> _TASK OBJECTIVE_
Once the line containing "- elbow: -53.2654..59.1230" is found in the entries below, reproduce it and every line after it, stopping at and including the line containing "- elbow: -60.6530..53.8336"; reproduce nothing else, and keep each line exact.

> _Dataset records_
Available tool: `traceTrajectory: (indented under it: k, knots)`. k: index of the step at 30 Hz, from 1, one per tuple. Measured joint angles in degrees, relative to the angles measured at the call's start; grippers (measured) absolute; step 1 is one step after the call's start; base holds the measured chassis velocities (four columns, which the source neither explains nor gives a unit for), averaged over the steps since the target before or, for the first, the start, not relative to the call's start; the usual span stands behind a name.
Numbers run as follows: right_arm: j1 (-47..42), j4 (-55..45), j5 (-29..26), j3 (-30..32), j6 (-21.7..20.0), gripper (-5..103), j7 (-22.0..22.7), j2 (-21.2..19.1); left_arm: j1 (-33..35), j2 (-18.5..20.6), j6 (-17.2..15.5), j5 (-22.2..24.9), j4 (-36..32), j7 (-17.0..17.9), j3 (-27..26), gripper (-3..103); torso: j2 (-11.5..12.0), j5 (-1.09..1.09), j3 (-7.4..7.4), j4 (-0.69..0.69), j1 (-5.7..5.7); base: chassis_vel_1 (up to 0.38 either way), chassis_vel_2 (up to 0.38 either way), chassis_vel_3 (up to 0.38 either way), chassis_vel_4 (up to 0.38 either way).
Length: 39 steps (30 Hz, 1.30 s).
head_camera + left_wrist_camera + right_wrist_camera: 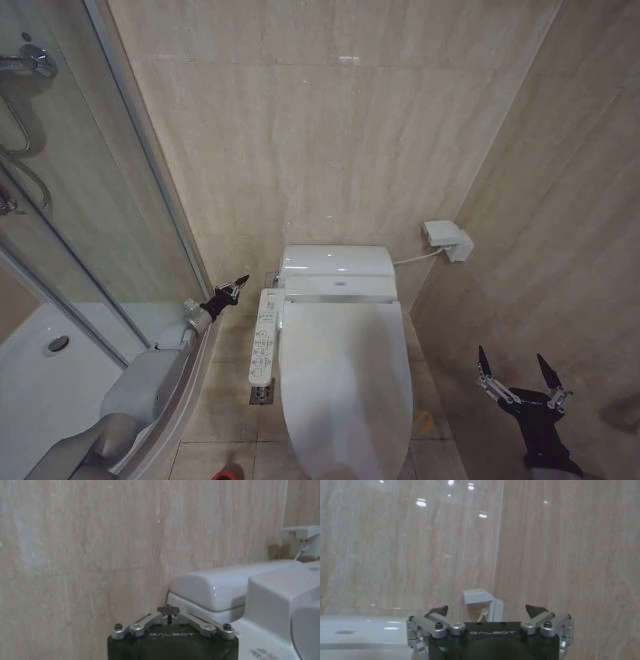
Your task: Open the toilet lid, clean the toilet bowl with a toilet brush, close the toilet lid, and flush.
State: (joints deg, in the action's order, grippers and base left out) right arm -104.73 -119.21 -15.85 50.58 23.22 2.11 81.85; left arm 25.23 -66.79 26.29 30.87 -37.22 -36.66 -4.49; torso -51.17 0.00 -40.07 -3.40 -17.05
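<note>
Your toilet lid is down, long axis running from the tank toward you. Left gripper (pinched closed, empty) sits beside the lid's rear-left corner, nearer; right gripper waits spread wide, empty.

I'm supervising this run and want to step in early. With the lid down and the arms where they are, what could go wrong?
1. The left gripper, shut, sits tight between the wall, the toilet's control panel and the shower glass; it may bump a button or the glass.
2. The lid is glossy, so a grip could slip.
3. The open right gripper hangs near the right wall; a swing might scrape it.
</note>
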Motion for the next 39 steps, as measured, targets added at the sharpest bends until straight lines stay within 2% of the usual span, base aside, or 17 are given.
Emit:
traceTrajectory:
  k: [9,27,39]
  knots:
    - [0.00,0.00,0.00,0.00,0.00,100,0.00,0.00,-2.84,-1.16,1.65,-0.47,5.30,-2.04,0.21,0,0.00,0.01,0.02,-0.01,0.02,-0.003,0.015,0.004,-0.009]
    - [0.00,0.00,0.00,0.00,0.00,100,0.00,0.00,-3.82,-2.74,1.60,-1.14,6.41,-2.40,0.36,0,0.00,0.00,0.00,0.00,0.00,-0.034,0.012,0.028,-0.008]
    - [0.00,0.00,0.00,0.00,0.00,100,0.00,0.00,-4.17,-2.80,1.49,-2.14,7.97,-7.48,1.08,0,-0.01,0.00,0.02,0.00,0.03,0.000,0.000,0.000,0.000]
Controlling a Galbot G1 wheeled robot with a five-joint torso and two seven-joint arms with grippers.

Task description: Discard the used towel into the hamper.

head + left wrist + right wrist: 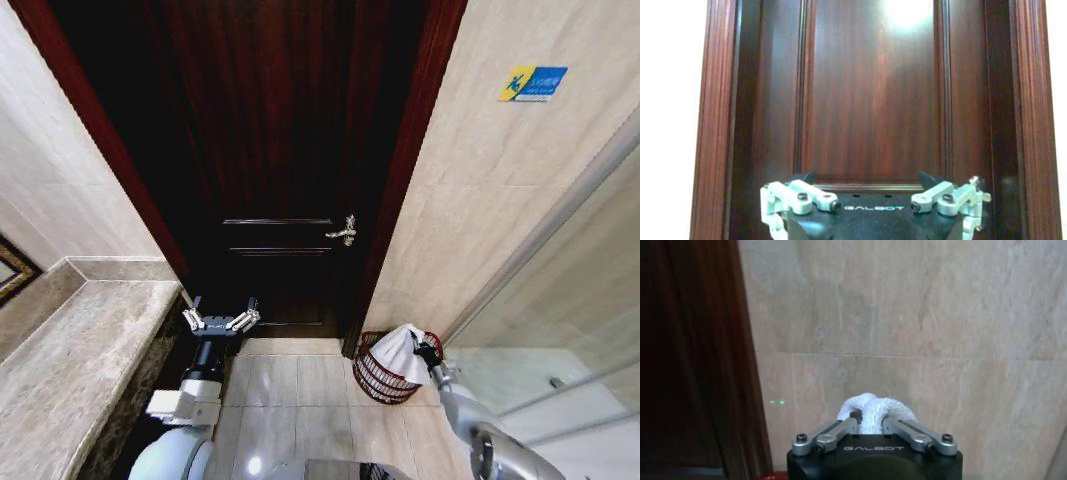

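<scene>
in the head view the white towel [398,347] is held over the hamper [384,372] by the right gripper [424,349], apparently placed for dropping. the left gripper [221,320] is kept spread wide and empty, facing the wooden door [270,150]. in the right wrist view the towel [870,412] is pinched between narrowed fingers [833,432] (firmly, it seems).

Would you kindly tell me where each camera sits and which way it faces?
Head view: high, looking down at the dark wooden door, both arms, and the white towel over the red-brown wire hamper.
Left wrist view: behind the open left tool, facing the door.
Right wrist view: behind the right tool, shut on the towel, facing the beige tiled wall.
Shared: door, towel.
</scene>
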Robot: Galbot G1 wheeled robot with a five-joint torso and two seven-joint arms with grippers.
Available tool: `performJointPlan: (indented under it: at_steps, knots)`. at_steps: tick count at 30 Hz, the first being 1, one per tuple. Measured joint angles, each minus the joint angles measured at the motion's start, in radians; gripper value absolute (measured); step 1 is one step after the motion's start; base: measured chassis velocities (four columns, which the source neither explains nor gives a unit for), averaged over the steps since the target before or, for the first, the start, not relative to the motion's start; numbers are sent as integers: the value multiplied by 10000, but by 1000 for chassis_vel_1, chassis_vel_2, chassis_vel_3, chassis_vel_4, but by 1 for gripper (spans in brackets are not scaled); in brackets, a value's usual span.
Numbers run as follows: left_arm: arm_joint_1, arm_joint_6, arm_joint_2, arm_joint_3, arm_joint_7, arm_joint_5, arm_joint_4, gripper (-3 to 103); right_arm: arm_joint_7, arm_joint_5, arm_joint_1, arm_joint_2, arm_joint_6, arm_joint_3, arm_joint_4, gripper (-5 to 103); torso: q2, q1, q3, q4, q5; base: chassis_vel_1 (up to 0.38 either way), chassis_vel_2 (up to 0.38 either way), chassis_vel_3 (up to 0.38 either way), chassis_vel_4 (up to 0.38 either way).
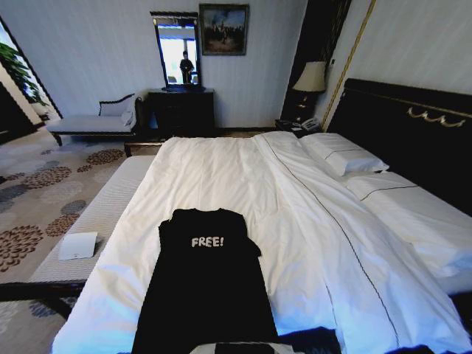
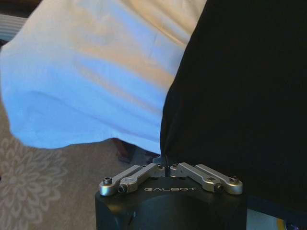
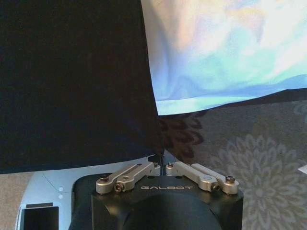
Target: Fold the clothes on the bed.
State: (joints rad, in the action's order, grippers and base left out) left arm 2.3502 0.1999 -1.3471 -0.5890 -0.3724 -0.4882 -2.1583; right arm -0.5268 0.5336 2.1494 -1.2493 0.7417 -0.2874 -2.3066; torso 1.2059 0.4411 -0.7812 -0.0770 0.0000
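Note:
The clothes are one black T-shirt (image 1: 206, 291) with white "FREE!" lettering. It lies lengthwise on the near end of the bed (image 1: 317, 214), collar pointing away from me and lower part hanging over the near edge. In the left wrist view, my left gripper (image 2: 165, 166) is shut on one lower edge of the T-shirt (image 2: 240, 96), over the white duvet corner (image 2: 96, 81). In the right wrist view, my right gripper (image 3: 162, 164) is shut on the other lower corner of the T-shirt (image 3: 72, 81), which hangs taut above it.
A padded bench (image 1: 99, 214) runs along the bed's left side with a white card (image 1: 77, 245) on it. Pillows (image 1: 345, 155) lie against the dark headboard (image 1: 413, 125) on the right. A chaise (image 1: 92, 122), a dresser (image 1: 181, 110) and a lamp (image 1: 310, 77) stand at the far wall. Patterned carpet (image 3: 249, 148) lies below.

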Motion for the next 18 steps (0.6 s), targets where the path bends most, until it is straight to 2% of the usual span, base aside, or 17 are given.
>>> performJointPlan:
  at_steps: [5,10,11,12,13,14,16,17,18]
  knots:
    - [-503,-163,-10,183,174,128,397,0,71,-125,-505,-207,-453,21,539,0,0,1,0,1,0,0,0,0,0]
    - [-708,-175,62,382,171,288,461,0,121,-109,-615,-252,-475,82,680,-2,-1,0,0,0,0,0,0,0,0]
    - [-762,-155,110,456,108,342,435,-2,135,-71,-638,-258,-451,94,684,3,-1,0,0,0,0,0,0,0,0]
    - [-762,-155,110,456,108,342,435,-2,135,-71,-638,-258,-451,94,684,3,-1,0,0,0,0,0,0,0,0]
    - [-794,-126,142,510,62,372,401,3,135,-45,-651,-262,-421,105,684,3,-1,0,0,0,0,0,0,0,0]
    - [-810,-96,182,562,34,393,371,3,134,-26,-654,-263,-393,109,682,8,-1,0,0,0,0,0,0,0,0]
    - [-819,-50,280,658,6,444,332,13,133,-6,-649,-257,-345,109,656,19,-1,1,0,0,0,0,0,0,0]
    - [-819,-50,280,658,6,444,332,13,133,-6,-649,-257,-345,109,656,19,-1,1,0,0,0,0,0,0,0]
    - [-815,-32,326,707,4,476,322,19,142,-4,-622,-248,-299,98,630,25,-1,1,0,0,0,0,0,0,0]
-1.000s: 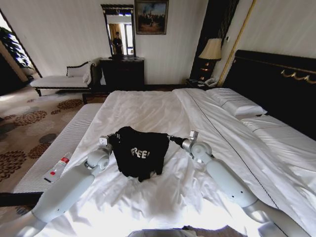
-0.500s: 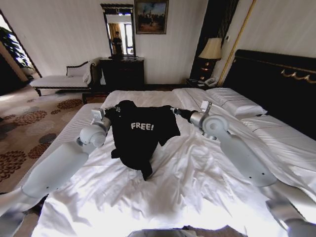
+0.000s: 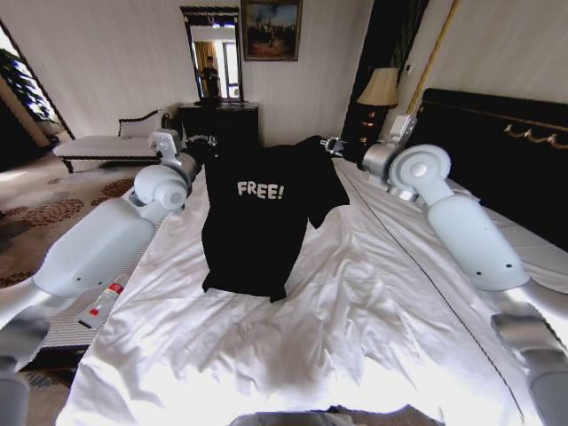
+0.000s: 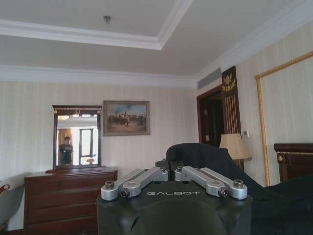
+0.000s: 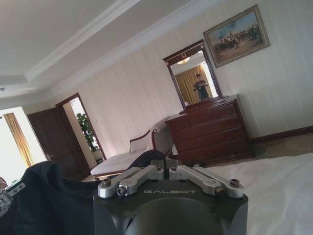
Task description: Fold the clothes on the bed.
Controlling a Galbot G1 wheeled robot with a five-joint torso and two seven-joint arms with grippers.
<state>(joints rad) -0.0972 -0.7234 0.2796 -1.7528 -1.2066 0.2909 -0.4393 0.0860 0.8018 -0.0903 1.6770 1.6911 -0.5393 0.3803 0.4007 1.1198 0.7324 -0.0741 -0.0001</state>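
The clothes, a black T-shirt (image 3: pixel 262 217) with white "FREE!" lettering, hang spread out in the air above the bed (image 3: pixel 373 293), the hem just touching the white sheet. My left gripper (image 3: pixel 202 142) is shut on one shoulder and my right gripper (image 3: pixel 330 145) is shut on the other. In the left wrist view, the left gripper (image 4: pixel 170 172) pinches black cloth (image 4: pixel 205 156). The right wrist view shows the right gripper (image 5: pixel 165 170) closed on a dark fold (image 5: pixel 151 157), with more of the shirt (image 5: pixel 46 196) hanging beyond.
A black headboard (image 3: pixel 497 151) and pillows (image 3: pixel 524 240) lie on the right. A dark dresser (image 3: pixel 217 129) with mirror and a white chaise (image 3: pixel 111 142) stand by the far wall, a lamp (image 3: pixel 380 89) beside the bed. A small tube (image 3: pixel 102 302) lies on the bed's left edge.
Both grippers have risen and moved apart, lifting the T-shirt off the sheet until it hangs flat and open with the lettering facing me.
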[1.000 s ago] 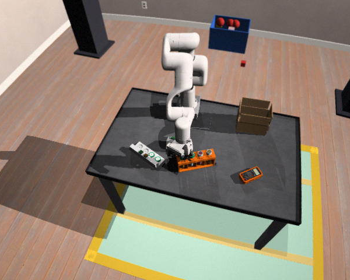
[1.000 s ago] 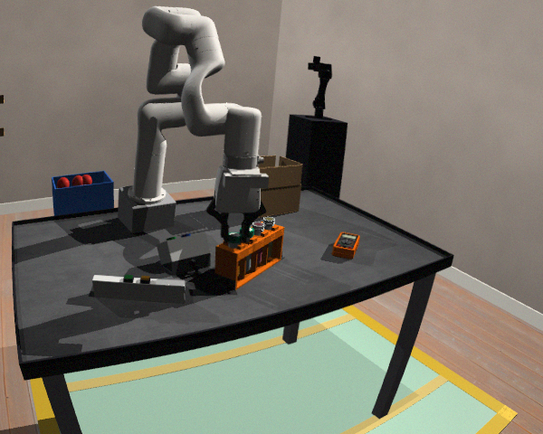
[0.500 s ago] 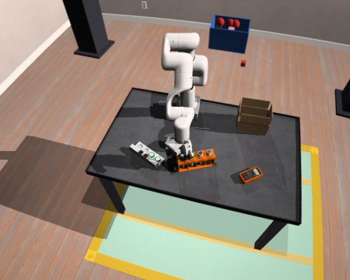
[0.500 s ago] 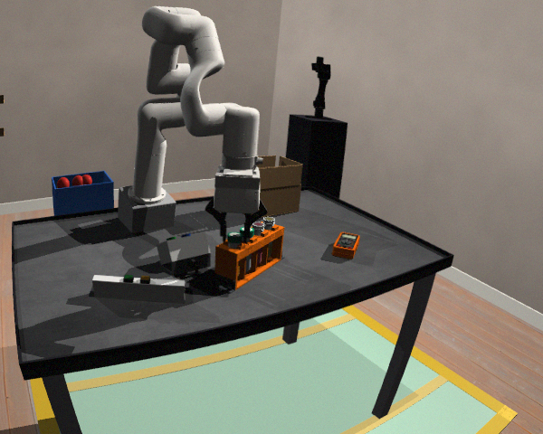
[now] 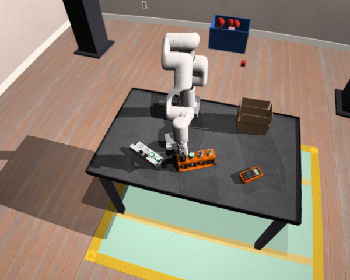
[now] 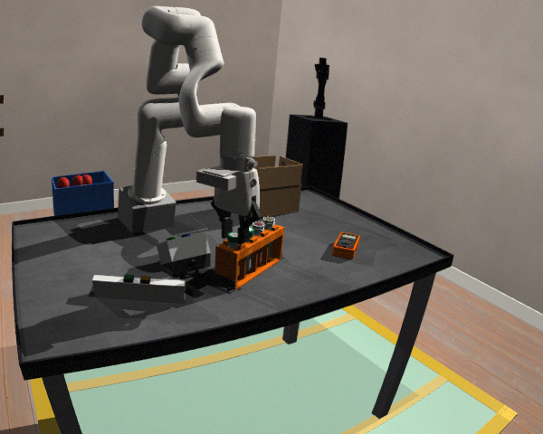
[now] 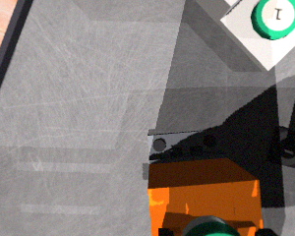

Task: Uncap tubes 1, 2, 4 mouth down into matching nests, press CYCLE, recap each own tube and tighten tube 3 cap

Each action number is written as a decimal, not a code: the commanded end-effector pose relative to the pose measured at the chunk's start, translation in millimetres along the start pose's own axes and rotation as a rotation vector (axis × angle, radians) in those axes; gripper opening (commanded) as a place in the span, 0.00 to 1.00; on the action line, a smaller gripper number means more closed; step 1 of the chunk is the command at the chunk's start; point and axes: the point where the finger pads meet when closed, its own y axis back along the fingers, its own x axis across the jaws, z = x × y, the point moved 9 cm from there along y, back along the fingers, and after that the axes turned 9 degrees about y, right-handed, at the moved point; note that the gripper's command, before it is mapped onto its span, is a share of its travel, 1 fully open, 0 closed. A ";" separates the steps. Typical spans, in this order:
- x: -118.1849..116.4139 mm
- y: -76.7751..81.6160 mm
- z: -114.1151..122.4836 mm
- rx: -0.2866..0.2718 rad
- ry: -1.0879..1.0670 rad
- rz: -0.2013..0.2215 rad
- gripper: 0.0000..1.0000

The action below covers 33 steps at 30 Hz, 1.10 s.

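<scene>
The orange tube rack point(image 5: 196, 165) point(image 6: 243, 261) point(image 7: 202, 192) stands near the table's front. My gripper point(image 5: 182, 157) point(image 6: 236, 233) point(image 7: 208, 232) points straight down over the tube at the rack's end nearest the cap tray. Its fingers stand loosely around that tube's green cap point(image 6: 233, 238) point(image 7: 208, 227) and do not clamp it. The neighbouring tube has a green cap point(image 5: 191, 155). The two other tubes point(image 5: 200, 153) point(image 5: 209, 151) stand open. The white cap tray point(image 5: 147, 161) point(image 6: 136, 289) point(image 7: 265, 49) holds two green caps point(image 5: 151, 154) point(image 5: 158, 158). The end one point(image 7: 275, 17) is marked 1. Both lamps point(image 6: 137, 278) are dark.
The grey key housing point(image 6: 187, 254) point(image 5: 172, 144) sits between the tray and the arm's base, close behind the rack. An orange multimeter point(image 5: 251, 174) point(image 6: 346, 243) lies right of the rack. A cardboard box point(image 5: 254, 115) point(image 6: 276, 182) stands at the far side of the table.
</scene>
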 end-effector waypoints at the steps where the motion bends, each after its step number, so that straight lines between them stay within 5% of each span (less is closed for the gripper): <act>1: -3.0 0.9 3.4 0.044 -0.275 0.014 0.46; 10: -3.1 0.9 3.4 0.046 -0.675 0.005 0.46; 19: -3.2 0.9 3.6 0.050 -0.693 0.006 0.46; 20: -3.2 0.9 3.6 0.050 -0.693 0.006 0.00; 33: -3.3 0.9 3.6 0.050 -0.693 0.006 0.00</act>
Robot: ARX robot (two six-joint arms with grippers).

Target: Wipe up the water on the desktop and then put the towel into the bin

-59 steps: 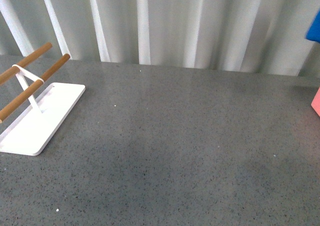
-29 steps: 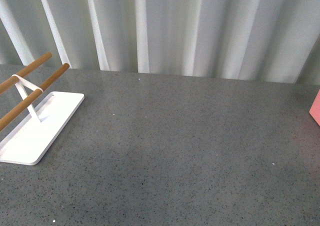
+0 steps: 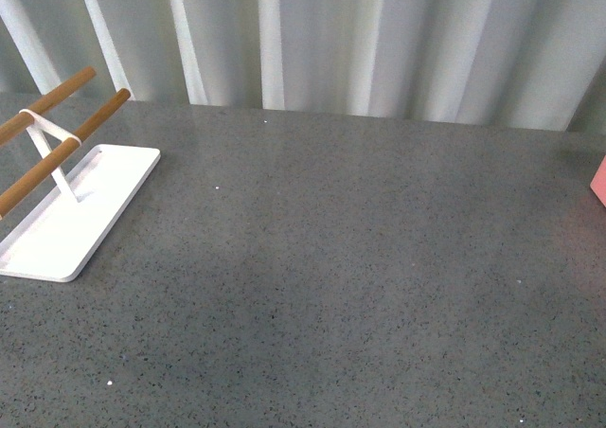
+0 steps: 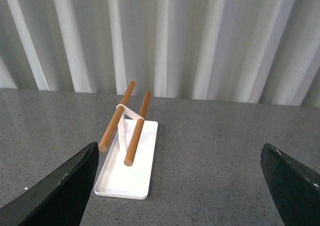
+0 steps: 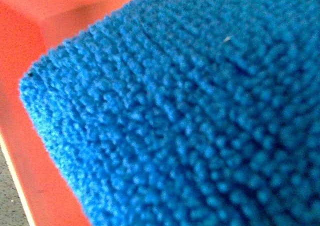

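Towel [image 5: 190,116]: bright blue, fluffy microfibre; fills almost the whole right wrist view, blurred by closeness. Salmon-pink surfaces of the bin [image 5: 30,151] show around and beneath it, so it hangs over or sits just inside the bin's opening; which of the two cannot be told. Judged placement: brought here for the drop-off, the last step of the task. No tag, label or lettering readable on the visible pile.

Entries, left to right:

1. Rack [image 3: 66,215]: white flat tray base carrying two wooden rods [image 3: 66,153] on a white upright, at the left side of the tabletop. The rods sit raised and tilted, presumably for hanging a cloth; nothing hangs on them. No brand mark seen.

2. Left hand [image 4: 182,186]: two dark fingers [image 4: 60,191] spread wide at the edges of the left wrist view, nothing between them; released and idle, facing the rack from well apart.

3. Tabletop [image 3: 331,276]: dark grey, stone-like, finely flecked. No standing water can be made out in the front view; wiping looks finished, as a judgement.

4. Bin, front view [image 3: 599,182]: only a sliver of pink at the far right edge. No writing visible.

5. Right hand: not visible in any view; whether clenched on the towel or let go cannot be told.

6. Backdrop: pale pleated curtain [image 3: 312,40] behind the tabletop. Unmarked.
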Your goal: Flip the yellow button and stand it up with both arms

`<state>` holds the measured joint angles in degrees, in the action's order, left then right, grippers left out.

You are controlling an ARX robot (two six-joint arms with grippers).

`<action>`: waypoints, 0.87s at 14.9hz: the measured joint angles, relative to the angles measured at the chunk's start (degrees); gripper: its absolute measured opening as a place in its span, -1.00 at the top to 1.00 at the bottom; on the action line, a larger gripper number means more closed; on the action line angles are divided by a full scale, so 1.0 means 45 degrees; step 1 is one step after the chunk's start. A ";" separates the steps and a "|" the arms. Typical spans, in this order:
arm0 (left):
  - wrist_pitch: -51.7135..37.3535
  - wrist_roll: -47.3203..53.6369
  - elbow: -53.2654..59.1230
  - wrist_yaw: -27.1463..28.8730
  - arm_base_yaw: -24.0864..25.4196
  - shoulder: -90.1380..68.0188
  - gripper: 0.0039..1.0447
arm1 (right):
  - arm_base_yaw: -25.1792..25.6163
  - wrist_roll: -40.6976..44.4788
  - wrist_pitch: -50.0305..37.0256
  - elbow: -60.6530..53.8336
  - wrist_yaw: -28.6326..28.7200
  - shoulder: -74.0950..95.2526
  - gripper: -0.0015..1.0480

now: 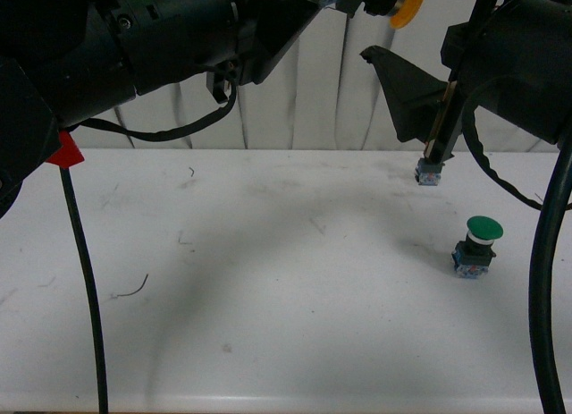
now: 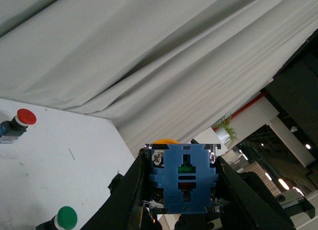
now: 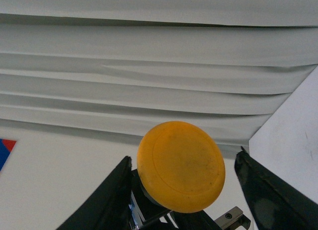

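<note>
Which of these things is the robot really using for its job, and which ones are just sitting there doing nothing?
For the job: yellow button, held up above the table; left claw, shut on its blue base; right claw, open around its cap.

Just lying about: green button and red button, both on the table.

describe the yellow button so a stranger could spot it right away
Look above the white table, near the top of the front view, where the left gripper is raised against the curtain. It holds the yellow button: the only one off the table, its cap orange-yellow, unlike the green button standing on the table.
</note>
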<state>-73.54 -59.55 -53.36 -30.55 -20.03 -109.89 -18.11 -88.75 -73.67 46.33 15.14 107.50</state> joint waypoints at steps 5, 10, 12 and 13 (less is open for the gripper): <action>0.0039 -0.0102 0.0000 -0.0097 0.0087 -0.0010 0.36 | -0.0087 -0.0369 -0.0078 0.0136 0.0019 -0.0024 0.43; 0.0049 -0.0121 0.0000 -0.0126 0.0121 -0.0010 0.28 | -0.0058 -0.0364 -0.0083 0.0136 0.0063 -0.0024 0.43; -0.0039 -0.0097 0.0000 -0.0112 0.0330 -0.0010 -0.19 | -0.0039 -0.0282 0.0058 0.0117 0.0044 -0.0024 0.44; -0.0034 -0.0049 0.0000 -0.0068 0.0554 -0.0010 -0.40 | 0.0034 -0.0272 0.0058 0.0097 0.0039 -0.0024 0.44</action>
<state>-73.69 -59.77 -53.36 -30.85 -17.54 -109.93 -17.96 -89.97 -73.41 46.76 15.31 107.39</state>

> _RESULT BELOW_
  - elbow: -53.2654..59.1230
  - wrist_yaw: -27.1463..28.8730
  - arm_base_yaw: -24.0864..25.4196
  - shoulder: -90.1380..68.0188
  - gripper: 0.0039..1.0447
arm1 (right):
  - arm_base_yaw: -25.1792..25.6163
  - wrist_roll: -40.6976..44.4788
  - wrist_pitch: -50.0305..37.0256
  - elbow: -60.6530..53.8336

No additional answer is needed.